Below are entries. Reproduce exactly the lines between the line holding "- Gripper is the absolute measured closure" and the line holding "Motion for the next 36", inclusive, and only those.

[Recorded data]
━━━
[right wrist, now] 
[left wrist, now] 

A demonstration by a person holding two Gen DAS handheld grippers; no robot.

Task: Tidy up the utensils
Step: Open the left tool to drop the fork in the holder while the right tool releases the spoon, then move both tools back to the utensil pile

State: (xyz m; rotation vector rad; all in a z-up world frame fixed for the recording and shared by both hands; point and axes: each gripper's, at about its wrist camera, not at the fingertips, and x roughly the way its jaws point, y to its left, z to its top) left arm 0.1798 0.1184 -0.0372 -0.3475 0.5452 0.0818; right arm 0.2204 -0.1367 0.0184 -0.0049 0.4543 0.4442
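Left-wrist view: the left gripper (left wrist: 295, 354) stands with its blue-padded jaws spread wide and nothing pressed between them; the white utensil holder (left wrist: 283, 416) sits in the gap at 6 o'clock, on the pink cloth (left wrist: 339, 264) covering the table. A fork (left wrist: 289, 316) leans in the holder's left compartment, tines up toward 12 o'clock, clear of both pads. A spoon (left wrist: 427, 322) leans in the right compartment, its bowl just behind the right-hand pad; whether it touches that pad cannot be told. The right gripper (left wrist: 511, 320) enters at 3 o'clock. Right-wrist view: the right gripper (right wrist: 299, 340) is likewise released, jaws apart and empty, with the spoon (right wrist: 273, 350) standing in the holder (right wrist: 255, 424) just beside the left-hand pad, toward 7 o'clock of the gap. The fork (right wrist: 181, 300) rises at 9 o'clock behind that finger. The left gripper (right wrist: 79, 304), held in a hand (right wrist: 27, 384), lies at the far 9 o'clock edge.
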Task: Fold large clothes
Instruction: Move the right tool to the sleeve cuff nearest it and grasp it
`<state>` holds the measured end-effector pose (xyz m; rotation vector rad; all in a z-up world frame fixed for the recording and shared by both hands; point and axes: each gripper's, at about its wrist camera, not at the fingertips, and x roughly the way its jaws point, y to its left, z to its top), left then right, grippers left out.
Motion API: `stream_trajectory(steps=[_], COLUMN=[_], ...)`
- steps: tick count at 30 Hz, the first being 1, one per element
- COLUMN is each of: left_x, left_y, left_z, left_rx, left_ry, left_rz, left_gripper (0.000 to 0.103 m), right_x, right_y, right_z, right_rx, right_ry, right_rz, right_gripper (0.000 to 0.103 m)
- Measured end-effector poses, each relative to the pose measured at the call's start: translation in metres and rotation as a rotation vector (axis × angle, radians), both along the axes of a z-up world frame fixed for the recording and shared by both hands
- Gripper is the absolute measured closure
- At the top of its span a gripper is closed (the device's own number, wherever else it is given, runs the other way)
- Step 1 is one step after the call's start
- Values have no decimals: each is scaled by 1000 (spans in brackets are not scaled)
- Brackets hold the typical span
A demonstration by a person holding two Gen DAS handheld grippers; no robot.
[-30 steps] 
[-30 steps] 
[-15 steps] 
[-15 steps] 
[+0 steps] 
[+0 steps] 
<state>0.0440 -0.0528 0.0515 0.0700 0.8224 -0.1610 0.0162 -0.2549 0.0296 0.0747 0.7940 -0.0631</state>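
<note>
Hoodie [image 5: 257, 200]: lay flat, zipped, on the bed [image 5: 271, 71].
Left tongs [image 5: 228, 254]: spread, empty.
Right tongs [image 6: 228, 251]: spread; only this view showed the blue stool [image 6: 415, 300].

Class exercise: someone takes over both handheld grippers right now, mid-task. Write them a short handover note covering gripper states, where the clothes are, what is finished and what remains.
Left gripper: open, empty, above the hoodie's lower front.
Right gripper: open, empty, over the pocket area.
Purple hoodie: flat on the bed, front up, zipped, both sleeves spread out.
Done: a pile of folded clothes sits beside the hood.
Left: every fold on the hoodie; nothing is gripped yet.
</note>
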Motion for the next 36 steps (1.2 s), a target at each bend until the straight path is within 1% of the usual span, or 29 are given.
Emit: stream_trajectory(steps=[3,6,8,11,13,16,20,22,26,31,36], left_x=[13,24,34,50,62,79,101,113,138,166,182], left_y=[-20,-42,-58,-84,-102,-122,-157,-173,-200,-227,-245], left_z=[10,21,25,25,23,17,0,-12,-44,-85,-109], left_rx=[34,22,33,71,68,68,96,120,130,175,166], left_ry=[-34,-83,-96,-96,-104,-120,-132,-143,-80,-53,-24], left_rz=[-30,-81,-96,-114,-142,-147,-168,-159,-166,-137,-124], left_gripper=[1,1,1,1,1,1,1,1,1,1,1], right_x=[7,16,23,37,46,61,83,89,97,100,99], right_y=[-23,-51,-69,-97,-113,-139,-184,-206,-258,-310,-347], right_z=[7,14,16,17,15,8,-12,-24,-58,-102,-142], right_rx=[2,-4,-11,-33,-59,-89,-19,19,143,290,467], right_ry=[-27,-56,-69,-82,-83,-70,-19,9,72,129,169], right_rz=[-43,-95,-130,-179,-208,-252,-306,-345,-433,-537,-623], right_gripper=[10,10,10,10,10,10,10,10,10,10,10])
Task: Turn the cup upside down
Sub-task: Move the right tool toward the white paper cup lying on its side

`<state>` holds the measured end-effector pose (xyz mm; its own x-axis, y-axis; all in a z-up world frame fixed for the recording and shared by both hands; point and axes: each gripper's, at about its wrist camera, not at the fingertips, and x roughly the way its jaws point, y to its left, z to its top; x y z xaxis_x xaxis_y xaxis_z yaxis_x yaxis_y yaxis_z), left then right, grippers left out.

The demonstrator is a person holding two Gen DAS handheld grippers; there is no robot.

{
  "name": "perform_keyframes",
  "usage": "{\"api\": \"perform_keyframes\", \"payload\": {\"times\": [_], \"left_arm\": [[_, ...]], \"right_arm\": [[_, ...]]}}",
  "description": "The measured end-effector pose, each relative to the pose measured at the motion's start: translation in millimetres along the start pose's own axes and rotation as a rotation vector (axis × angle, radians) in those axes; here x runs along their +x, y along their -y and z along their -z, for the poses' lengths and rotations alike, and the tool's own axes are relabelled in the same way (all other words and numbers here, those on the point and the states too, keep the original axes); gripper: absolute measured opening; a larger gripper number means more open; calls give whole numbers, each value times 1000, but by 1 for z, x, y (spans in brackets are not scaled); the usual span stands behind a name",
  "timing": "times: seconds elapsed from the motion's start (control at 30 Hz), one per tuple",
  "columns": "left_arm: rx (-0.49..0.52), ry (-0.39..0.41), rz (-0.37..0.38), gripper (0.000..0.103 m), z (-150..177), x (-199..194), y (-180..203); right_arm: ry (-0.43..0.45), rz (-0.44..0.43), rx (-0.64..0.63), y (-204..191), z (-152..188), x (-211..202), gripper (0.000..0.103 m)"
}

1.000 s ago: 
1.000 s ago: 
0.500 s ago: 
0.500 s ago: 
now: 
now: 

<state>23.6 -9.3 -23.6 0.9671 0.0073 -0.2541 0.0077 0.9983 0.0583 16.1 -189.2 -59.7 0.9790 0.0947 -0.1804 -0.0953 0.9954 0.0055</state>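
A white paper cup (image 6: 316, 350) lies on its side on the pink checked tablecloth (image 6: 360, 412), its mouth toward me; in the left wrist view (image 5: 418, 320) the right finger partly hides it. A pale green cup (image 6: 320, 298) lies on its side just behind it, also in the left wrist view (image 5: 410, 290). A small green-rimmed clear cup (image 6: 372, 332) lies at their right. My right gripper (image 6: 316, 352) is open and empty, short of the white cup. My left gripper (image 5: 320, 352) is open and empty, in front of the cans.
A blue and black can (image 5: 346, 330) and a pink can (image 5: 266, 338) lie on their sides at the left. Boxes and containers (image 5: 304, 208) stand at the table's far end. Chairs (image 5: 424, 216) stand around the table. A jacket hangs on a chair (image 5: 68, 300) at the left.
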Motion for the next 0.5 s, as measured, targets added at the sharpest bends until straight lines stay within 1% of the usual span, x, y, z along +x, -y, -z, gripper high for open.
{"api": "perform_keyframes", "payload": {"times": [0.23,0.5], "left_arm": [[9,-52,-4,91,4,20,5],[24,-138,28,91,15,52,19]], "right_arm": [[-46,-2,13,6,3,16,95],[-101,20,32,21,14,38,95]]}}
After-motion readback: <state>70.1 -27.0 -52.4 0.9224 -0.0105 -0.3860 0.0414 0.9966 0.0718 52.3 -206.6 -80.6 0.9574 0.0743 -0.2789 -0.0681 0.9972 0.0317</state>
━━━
» Exercise output
- Gripper is the absolute measured closure
- At the top of its span a gripper is closed (the device's own number, wherever else it is given, runs the other way)
- Step 1 is one step after the call's start
- Values have no decimals: each is scaled by 1000 (spans in brackets are not scaled)
- Brackets hold the typical span
A demonstration by a person holding two Gen DAS handheld grippers; no robot.
[-30 steps] 
[-30 steps] 
[-15 steps] 
[-15 steps] 
[+0 steps] 
[+0 steps] 
<state>0.0440 -0.0528 0.0515 0.0700 0.8224 -0.1610 0.0162 -0.2549 0.0296 0.0747 0.7940 -0.0631</state>
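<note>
Hoodie [image 5: 257, 200]: lay flat, zipped, on the bed [image 5: 271, 71].
Left tongs [image 5: 228, 254]: spread, empty.
Right tongs [image 6: 228, 251]: spread; only this view showed the blue stool [image 6: 415, 300].

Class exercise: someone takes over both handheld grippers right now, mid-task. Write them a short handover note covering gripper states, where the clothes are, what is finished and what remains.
Left gripper: open, empty, above the hoodie's lower front.
Right gripper: open, empty, over the pocket area.
Purple hoodie: flat on the bed, front up, zipped, both sleeves spread out.
Done: a pile of folded clothes sits beside the hood.
Left: every fold on the hoodie; nothing is gripped yet.
</note>
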Motion for the next 36 steps (1.2 s), a target at each bend until the straight path is within 1% of the usual span, or 29 are given.

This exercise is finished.